The Nigeria Customs Service in 2019 granted import duty waivers worth N78.5 billion to local and foreign companies including 14 members of staff of the Ministry of Foreign Affairs in violation of financial regulations, the government’s audit report has revealed.
The agency granted a N78.5 billion waiver to companies and a N17.2 million waivers to staff of the Ministry of Foreign Affairs.
The 2019 report is the latest by the Office of the Auditor-General of the Federation (OAuGF).
Aghughu Adolphus, Nigeria’s auditor general, said in the report that the government agency failed to provide evidence of application or authorisation for the waivers granted.

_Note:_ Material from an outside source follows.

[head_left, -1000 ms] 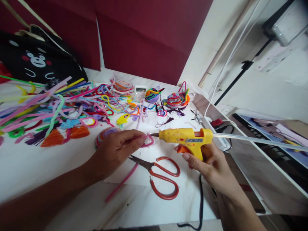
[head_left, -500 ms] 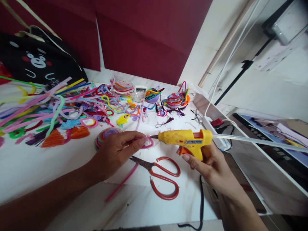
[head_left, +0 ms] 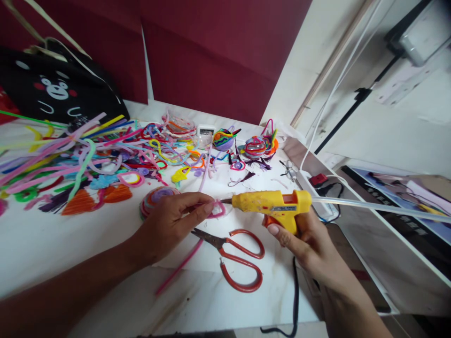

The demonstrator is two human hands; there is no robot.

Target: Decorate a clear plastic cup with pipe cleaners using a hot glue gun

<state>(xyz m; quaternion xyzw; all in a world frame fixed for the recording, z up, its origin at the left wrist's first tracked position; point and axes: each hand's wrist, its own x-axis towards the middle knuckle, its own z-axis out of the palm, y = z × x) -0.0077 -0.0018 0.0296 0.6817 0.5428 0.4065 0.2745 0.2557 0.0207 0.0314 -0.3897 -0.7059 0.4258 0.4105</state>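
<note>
My left hand (head_left: 179, 216) pinches a small loop of pink pipe cleaner (head_left: 219, 210) between thumb and fingertips. My right hand (head_left: 303, 241) is wrapped round the handle of a yellow glue gun (head_left: 271, 202), its thumb by the orange trigger. The gun's nozzle points left and meets or nearly meets the pink loop; contact is hard to tell. A clear glue stick (head_left: 373, 205) sticks out of the gun's back. Below lie scissors with red handles (head_left: 243, 260), blades partly behind my left hand. A coiled, multicoloured ball (head_left: 155, 199) sits behind that hand.
Loose pipe cleaners (head_left: 84, 159) heap up at the left, with orange tassels (head_left: 79, 202) in front. Decorated balls (head_left: 255, 146) stand at the back. A black bag (head_left: 59, 89) is behind the heap. At the right are a power strip (head_left: 326, 206) and a black cord (head_left: 295, 295).
Both hands stay almost where they were. The orange trigger sits closer to the gun's handle now, and my right thumb has shifted slightly. The scissors have not moved.
</note>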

This is in contravention of a federal financial regulation of December 2004 which resolved to stop import waivers except on goods imported by diplomatic missions, security departments and donations from foreign agencies.
According to this regulation, the constant seeking of import waivers impacted negatively on the government’s revenue generation.
“In order to stem the unpleasant development of the ever-increasing request for waiver or exemption of Custom Duties, VAT, and Port Charges on imported equipment, goods, and materials, government has decided that with effect from 2005, no waiver or exemption of Custom Duties, VAT, Port Charges and other Legitimate charges would be granted on imported equipment, goods, and materials except in respect of Defense, Security and Police,” it said.
“Waiver or exemption would only continue to be granted on importation by Diplomatic Missions and Donations of equipment, goods, and materials from foreign governments and agencies to non-profit making organizations or bodies in Nigeria.”
According to Mr Adolphus, “these anomalies could be attributed to weaknesses in the internal control system at the Nigeria Customs Service.”
He noted that such actions will lead to loss of revenue to the government; difficulty in funding budgets.
Mr Adolphus therefore asked the Comptroller-General of Nigeria Customs Service, Hameed Ali, to provide reasons for the violation of the provisions of the treasury circular; furnish evidence of applications, authorisations/approvals before the waivers.
The auditor general asked Mr Ali to recover N78.46 billion and remit to the federation account and forward evidence of remittance to the Public Accounts Committees of the National Assembly.
The audit report noted that it got no response from Customs’ management.
When PREMIUM TIMES contacted the Nigeria Customs Service (NCS), its spokesperson, Joseph Attah, he said the NCS is only an implementing agency and not responsible for granting waivers or concessions.
“Nigeria Customs does not grant waivers; our job is only to implement what has been granted,” he said.
He added that waivers and concessions are only granted by the president through the Ministry of Finance.